3.3. The primary stand of the appellant is that the unit has already been closed and, therefore, the direction for reinstatement could not have been given. In addition if the termination was in November, 1987 as claimed by the respondent, the writ petition filed was highly belated and no direction could have been given to refer the matter to the Industrial Tribunal.
3.4. Learned counsel for the respondents on the other hand submitted that the writ petition filed by the respondents has been allowed and therefore, the High Court was justified in dismissing the LPA.
4. Undisputedly the writ petition was filed after about five years. The High Court directed reconsideration of the matter and did not in fact direct reference to be made. Except in certain unexceptional cases courts should not direct reference to be made. It is within the domain of the Government to decide as to in which case reference is to be made and in which case reference is not to be done. The reference was apparently made on the ground that the High Court had directed a reference to be made. That was not factually correct. Be that as it may, writ petition filed by the respondents was allowed by the High Court. But the fact that the project has already been closed cannot be lost sight of. Also relevant is the belated filing of the writ petition.

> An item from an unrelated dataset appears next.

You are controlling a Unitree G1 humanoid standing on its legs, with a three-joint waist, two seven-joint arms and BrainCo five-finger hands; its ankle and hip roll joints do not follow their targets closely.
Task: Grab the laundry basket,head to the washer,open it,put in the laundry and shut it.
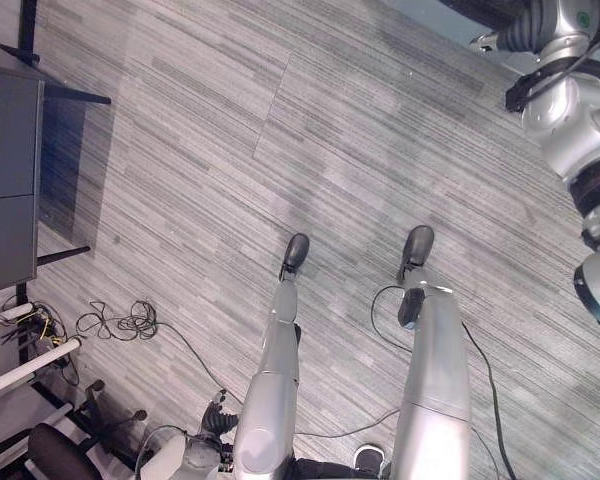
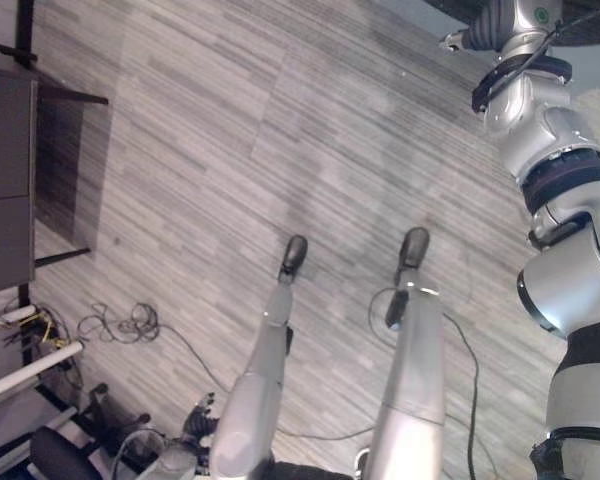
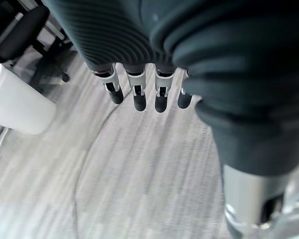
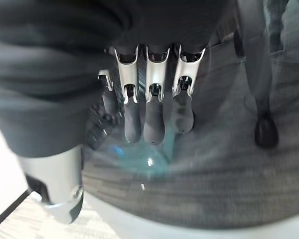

5. In State of M.P. and Ors. v. Arjunlal Rajak [JT 2006 (3) SC 56] it was held as follows:
’11. Keeping in view the fact that the services of the respondent were terminated on the ground that the production unit in which he was working itself had been closed, we are of the opinion that interest of justice would be subserved if a monetary compensation of Rs 10,000/- is granted to him. It, however, goes without saying that he would be entitled to the wages for the period he had actually worked pursuant to or in furtherance of the order of the Labour Court and as also of the High Court upon his reinstatement. The award of the Labour Court as also the judgment of the High Court are set aside.’
6. In Municipal Council, Sujanpur v. Surinder Kumar [JT 2006 (11) SC 626] it was held as follows:
’22. We, therefore, allow the appeal and set aside the directions of the Labour Court and direct that in place of the respondent being reinstated with back wages, the appellant would pay monetary compensation to him, quantified at Rs.50,000. We make no order as to costs.’
7. In the peculiar facts of the case we direct that the respondent be paid an amount of Rs.50,000/- in full and final settlement of his claim. The direction for reinstatement and/or back wages stands set aside.
8. The appeal is allowed to the aforesaid extent with no order as to costs.